* WHAT TO WORK ON
When the line containing "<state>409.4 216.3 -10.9" is found in the data below, copy it and each line after it through the line containing "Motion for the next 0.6", exactly and with no others.

* GIVEN INFORMATION

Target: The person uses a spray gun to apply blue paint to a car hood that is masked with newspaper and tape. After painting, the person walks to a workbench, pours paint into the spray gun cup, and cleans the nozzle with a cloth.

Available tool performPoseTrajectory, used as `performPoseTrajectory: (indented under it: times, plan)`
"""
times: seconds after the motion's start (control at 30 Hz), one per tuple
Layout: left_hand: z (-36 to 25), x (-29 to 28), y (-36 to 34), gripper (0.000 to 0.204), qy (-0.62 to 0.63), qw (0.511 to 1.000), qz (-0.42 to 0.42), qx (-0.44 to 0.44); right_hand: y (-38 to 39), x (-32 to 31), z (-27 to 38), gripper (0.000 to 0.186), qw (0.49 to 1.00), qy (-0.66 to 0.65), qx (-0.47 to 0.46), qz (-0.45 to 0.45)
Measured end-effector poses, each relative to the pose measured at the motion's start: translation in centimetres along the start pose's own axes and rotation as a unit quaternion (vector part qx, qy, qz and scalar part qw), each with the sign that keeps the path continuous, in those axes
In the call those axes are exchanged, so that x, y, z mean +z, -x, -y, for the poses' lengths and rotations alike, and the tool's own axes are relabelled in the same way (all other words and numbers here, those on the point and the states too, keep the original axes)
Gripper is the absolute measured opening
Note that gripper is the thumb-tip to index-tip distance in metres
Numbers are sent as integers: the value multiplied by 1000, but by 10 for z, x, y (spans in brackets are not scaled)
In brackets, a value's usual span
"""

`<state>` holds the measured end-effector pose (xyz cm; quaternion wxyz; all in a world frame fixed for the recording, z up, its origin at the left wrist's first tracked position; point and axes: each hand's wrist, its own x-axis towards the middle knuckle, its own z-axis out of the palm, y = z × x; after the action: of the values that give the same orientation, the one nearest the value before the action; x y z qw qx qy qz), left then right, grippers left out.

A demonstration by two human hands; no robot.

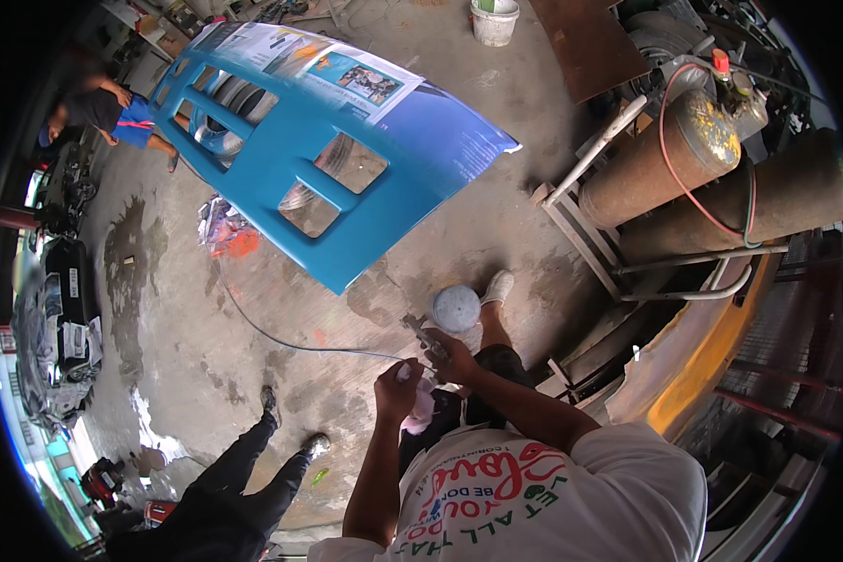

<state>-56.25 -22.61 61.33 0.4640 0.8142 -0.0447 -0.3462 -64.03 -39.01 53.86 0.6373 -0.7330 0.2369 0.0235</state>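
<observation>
My right hand (448,361) is closed around a metal spray gun (420,332), its head angled up and leftward. My left hand (391,384) is closed on a pale pink cloth (420,405) beside it, close under the gun, where a thin grey hose (290,345) arrives from across the floor. A blue-painted panel with cut-out openings (272,187), partly masked with printed paper (356,84), stands raised ahead of me. A round grey tub or lid (456,307) sits by my right foot.
At right, gas cylinders (646,173) rest on a metal trolley (679,295), with a yellow-orange panel (679,389) behind. A person (126,117) is at upper left; another's dark-clad legs (244,468) are at lower left. A white bucket (493,28) stands at the top; dark parts (66,318) line the left.
</observation>
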Motion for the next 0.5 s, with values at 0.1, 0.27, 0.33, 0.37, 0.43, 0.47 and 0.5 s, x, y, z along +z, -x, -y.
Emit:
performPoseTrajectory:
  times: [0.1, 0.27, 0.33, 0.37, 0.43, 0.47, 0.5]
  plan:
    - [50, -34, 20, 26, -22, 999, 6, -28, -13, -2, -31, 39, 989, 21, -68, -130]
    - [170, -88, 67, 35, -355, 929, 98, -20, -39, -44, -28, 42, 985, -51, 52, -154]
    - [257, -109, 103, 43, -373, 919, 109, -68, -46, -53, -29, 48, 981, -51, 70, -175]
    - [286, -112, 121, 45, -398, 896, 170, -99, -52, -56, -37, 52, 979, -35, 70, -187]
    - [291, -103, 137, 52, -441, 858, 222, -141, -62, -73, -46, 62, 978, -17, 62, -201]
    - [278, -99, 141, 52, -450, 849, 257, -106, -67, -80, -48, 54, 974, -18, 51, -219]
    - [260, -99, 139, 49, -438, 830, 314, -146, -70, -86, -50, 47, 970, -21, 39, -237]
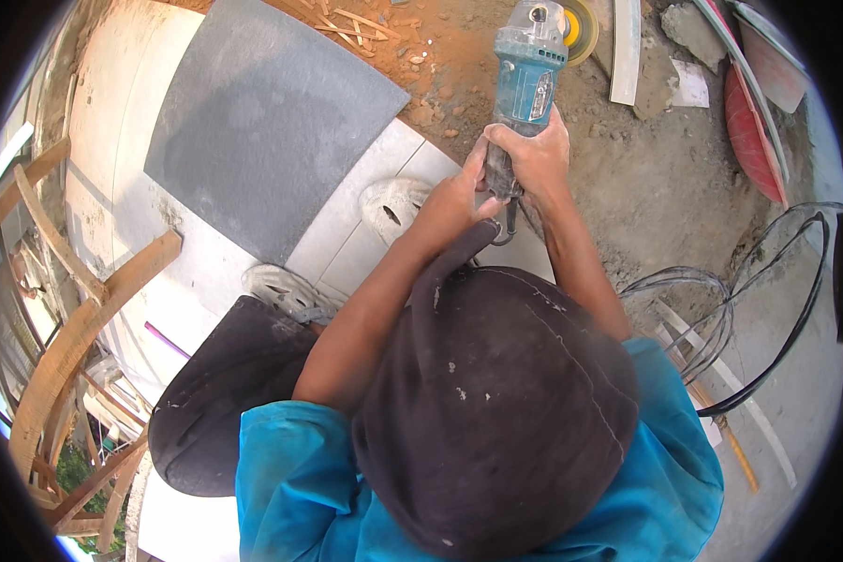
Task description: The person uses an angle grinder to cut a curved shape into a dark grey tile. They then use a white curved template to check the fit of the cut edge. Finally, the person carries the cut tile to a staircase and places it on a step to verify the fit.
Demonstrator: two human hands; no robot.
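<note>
Left hand [457, 192] and right hand [539, 159] have a closed grip on the grinder [525, 89], upper centre, undersides hidden, though dusty fingers could let it slip or slack cord [510, 225] could snag.

Grinder [525, 89]: gear head [532, 26] cropped by the upper view edge; grip [501, 171] partly covered by left hand [452, 195] and right hand [540, 157]. Disc [585, 33]: top cropped. Cable [510, 222]: lower run behind dark trousers [496, 403]. Grey slab [272, 126]: far corner cropped.
</note>
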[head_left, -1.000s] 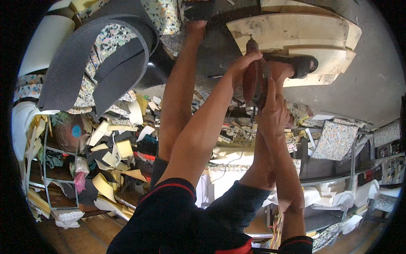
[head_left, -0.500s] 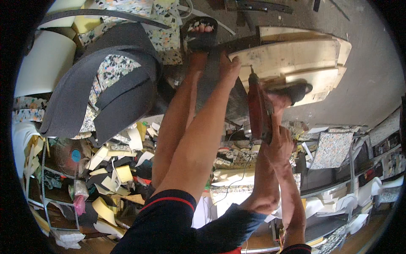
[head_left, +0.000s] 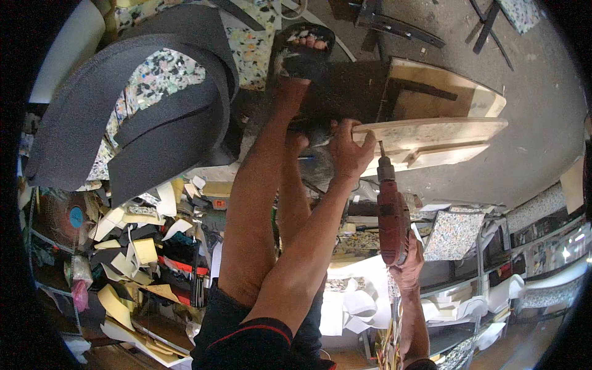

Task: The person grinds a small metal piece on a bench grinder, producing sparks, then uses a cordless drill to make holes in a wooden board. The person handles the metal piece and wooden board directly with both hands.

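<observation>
My left hand [head_left: 350, 153] is closed on the near left end of a pale plywood panel [head_left: 441, 131], which is tilted up with its long edge facing me. In my right hand [head_left: 409, 262] is a red power drill [head_left: 391, 216], held by its rear handle. Its thin bit points away from me and ends beside the panel, close to my left fingers; whether it touches the wood I cannot tell. Behind lies another part of plywood [head_left: 450, 86], with a dark strip [head_left: 425, 90] across it; I cannot tell whether the two are joined.
A rolled dark grey foam sheet [head_left: 166, 129] fills the left, with speckled foam [head_left: 253, 49] behind it. Foam offcuts [head_left: 145, 251] and a fan [head_left: 68, 217] lie lower left. Dark metal bars [head_left: 401, 29] rest on the floor at the back. My sandalled foot [head_left: 305, 46] stands far ahead.
The panel has tipped up, and my foot has come off it. My left hand has shifted nearer along with its end. The drill has moved nearer and slightly right, still in my right hand.
</observation>
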Demonstrator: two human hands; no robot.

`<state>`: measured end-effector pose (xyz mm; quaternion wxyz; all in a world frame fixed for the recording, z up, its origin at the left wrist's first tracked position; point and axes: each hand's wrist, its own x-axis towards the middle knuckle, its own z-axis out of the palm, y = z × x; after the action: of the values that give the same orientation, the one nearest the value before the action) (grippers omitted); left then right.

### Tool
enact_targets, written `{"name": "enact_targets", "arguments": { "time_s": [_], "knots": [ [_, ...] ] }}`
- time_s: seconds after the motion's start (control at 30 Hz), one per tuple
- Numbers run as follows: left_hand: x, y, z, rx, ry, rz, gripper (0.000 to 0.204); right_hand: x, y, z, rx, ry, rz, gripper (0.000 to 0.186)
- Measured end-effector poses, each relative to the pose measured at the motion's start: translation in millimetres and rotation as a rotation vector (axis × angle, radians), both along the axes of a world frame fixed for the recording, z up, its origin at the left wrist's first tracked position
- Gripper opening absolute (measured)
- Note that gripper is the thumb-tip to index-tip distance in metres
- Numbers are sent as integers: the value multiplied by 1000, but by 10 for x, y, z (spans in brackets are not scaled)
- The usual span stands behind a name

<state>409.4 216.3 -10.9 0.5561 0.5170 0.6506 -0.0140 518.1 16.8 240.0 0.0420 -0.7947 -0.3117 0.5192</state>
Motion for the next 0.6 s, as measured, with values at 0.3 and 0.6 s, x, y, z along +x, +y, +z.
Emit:
{"name": "enact_targets", "arguments": {
  "time_s": [0.3, 0.6],
  "knots": [
    [-423, -250, 228, -25, 25, 83, 37, -381, -579, 8, 70, 18, -123, 93],
    [-257, 121, -66, -156, -16, 44, 37, -600, -364, -370, 78, -45, -266, 80]
  ]
}}
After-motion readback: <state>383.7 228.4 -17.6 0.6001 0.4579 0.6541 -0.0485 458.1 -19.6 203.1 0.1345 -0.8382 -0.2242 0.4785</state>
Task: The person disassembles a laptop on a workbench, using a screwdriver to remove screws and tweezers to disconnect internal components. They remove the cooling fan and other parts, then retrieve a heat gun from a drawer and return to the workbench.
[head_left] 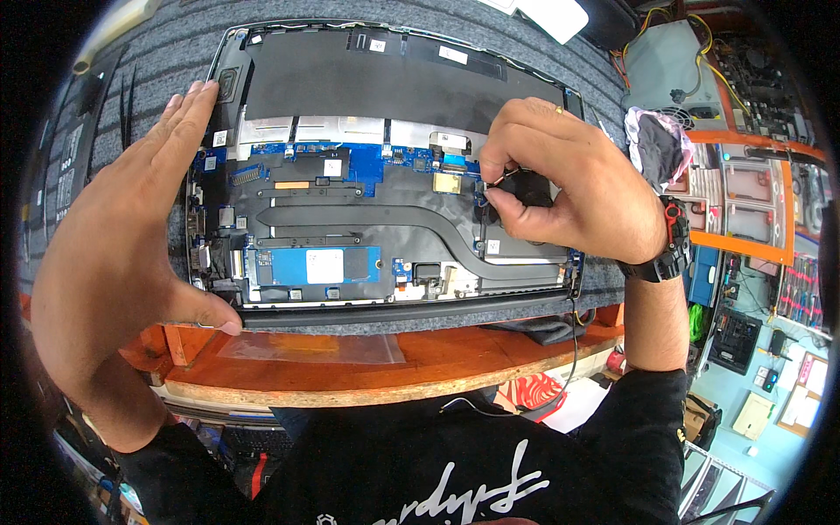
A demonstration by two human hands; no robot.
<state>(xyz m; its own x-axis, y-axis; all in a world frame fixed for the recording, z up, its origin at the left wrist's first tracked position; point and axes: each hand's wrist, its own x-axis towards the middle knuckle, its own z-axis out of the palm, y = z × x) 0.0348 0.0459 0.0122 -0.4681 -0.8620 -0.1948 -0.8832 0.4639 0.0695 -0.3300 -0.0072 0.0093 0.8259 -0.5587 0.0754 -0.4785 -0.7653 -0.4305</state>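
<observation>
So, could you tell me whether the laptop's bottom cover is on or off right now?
Off. The laptop lies with its heat pipe, circuit board and battery exposed.

head camera looks steeply down, close over the opened laptop (385, 175).

White rect. label (325, 265) on blue SSD; sm. white sticker (332, 167) above.

Opened laptop (385, 166) lies bottom-up on the mat (604, 87), which covers the surface (367, 363). My left hand (131, 254) braces its left edge, thumb on the near rim. My right hand (569, 179) sits over its right side, at the fan (525, 188). Tweezers (127, 109) lie left of the laptop; a cloth (656, 144) to its right.
</observation>
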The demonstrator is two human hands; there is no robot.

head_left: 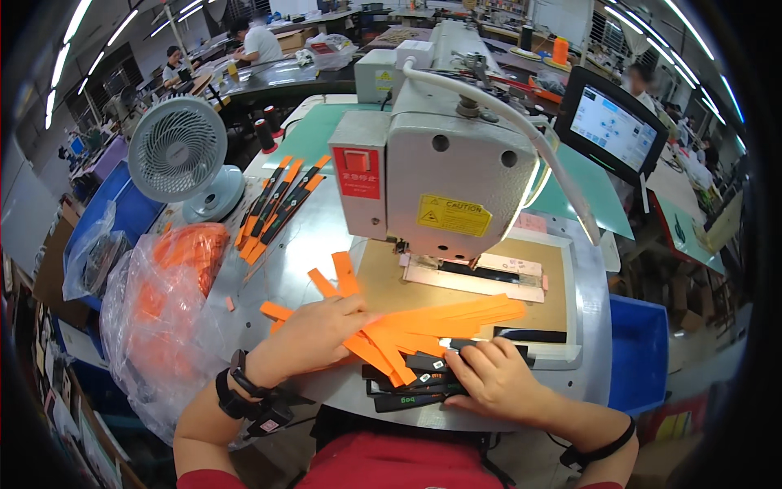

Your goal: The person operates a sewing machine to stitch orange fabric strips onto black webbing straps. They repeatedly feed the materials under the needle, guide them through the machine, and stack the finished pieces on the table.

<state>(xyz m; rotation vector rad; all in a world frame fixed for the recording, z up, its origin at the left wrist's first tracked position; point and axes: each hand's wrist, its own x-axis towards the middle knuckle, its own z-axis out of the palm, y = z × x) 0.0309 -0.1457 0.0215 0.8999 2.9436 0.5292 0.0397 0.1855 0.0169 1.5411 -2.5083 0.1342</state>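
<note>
My left hand (314, 338) is closed over a loose, fanned pile of orange fabric strips (448, 316) near the front of the machine table. To its right, my right hand (498, 379) grips the end of black strips (411, 383) that are stacked partly under the orange ones; its thumb is on the near side. Small pale marks show on some black strips. Beyond my hands stands a large industrial sewing machine (440, 155). Under its head lies a pale pink clamp plate (464, 285) with a black strip in its slot. Another black strip (531, 335) rests just nearer.
Finished-looking orange-and-black strips (281, 204) lie at the back left. A fan (179, 147), a clear bag of orange material (175, 285) and a blue bin (98, 220) stand left. A control screen (611, 122) and another blue bin (638, 354) are right. People sit farther back.
</note>
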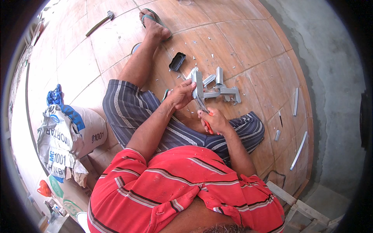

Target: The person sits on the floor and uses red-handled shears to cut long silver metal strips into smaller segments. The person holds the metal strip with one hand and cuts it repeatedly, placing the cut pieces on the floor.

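Note:
My left hand [182, 94] is closed around a short grey metal channel piece [197, 82], thumb on its side, holding it upright in front of me. In my right hand [216, 121] is a pair of snips with orange-red handles [209, 127]. Their blades [201, 104] meet the lower end of the metal piece; whether they are closed on it I cannot tell. Just beyond, several cut metal channel pieces [229, 91] lie in a loose pile on the tiles, partly hidden by the held piece.
A small black tray [177, 62] sits beyond the pile among scattered scraps. A hammer [100, 24] lies far left. White printed bags [64, 134] stand on the left. Metal strips [298, 150] and a thin dark stick [280, 119] lie right, near the tile edge. A pale frame [299, 207] is lower right.

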Motion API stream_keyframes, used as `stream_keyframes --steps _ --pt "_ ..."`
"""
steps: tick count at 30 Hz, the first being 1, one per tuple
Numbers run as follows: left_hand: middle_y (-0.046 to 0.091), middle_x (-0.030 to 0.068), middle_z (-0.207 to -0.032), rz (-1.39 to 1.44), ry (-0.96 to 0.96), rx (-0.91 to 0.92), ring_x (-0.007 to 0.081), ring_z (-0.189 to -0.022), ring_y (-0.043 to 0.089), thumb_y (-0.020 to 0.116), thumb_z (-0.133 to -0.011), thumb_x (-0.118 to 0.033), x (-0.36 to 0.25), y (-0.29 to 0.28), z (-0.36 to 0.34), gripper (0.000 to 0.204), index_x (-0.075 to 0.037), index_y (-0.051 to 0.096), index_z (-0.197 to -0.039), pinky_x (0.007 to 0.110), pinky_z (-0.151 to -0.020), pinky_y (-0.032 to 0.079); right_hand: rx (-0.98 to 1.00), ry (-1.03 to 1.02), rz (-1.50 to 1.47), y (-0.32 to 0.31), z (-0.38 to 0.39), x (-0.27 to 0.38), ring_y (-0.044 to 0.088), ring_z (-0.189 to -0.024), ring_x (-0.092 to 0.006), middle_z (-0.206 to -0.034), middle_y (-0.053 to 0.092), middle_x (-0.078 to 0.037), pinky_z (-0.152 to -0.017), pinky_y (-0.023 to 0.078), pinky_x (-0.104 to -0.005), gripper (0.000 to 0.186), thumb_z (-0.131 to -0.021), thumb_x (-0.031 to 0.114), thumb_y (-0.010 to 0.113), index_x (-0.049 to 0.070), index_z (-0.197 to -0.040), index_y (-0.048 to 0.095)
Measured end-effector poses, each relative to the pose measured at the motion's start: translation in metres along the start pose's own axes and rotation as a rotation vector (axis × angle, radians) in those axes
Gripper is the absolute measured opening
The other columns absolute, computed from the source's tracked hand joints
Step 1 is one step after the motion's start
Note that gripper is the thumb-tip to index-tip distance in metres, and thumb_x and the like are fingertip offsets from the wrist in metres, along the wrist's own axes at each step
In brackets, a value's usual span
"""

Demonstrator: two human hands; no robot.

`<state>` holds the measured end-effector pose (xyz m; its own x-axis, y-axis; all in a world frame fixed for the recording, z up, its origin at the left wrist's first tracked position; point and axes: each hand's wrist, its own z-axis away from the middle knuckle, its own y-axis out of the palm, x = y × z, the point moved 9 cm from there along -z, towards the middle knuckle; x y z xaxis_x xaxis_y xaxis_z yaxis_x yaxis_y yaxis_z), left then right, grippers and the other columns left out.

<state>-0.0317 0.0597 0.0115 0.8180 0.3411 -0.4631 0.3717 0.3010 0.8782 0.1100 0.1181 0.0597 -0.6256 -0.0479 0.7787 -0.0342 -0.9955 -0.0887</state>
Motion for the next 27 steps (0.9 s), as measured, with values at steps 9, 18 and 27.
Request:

* ANSWER TO THE PROBLEM
<state>409.4 216.3 -10.9 0.5561 0.5170 0.6506 -0.0140 518.1 16.8 240.0 0.0420 -0.7947 -0.3117 0.5192</state>
Motion for the next 0.6 s, as measured, with values at 0.3 and 0.6 s, x, y, z along +x, +y, +z.

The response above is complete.